▶ ASSIGNMENT: How many lines in the records below contain "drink"? Answer with the number alone.
*** RECORDS Section Begins ***
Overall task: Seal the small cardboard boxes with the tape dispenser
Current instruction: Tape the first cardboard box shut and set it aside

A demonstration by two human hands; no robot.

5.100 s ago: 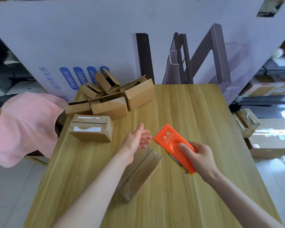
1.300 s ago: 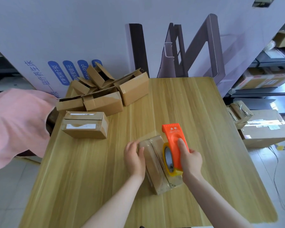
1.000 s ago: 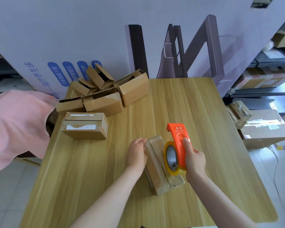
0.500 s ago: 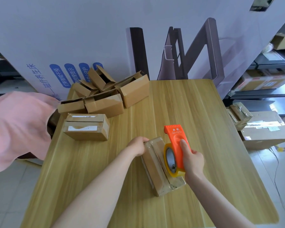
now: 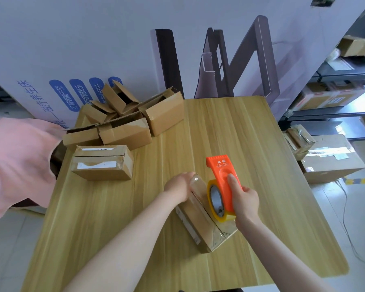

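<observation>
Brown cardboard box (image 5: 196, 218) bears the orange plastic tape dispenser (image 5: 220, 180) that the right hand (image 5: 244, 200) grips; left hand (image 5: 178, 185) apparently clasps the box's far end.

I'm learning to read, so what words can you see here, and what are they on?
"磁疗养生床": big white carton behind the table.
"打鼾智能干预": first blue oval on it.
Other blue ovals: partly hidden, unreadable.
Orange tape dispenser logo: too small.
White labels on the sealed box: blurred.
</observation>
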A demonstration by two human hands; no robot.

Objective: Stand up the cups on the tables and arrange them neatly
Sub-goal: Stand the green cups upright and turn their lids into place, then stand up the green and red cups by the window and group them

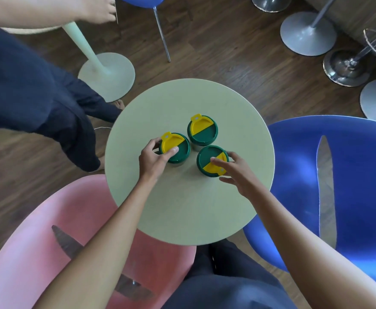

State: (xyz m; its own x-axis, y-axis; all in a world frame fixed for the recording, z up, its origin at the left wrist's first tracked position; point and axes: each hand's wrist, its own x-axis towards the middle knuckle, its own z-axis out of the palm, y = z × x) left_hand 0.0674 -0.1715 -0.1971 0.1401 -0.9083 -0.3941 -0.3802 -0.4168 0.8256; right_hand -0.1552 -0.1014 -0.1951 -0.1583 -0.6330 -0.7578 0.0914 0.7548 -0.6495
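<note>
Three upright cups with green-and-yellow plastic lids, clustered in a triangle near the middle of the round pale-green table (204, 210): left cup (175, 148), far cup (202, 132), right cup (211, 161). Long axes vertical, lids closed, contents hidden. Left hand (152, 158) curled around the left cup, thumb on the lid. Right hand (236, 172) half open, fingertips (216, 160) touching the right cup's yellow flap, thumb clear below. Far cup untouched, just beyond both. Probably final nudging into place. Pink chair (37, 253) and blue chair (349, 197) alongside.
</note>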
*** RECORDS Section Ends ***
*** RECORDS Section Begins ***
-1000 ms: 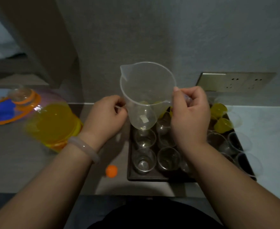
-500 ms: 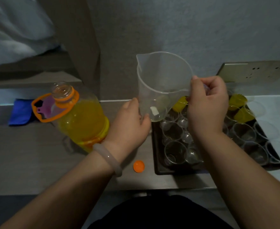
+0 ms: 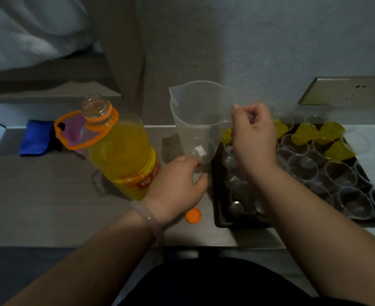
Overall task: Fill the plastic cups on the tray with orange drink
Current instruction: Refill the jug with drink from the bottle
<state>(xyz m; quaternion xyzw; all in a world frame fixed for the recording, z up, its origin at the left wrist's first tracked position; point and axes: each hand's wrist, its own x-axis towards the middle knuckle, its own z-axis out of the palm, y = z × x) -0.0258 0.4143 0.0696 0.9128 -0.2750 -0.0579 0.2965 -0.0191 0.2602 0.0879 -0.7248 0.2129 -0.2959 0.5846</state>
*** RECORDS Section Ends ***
▶ RESPONSE TO THE EXERCISE: 2